▸ Description of the task
Each line from the opening of the listing below through the line that contains "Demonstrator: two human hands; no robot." is to be output exactly as written.

___

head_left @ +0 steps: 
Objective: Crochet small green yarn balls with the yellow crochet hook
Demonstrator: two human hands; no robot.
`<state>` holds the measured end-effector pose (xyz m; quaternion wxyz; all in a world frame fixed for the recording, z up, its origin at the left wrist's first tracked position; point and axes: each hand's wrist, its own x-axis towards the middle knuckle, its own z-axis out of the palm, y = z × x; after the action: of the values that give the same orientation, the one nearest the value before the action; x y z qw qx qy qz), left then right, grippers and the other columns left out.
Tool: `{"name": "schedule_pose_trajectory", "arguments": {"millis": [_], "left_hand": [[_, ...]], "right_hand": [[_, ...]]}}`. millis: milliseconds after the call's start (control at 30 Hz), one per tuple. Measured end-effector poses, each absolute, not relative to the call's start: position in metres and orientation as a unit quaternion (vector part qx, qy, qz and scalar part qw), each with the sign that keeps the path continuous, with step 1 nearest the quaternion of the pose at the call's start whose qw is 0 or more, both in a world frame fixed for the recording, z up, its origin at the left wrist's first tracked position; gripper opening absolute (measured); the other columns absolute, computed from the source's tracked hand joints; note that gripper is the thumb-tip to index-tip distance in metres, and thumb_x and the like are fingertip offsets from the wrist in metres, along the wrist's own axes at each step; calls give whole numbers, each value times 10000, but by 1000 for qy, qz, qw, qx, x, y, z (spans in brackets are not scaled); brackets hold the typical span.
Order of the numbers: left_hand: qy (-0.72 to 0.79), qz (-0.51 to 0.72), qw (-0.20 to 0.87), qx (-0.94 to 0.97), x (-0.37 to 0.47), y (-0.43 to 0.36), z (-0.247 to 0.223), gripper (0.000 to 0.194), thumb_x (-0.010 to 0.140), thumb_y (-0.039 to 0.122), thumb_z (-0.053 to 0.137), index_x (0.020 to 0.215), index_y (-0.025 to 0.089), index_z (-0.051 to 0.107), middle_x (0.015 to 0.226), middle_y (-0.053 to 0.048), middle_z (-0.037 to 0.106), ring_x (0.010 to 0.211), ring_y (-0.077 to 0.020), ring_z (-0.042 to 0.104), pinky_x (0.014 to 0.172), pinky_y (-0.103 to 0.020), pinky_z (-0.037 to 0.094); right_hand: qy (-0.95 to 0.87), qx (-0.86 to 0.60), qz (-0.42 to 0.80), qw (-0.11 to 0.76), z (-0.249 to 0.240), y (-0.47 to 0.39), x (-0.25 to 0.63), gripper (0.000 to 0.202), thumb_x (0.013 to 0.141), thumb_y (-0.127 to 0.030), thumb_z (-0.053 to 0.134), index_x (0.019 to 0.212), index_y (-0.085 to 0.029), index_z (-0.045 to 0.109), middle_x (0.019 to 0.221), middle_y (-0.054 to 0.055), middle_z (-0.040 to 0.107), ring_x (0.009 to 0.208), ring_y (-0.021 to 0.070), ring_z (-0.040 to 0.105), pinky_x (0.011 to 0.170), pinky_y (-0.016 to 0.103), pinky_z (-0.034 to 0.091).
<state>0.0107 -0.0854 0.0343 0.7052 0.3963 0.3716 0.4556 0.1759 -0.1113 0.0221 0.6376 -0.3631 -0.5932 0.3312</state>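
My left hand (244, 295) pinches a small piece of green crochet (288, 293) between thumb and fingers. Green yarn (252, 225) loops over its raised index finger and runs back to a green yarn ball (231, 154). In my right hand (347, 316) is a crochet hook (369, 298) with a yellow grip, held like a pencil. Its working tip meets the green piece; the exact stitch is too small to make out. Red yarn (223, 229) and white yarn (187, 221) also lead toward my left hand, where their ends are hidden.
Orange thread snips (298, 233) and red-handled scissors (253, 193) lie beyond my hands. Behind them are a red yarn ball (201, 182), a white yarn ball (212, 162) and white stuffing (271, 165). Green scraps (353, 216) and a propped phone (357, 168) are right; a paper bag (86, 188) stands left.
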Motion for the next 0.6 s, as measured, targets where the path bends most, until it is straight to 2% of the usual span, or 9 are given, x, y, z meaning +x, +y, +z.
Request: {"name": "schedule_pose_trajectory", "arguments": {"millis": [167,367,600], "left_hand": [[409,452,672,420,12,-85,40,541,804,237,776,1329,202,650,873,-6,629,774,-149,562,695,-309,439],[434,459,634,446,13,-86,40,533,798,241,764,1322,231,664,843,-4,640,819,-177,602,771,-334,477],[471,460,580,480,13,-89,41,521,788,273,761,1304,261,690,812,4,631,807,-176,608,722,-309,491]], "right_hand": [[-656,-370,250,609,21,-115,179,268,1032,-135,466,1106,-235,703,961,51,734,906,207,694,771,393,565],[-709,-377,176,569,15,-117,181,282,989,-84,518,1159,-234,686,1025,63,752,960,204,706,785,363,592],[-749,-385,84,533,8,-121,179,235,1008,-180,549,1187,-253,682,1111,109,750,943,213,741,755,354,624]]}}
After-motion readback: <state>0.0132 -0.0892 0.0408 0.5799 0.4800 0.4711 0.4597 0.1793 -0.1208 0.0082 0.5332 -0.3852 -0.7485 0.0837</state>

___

▸ Answer section
head_left @ +0 steps: 
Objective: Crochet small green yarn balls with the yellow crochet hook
Demonstrator: two human hands; no robot.

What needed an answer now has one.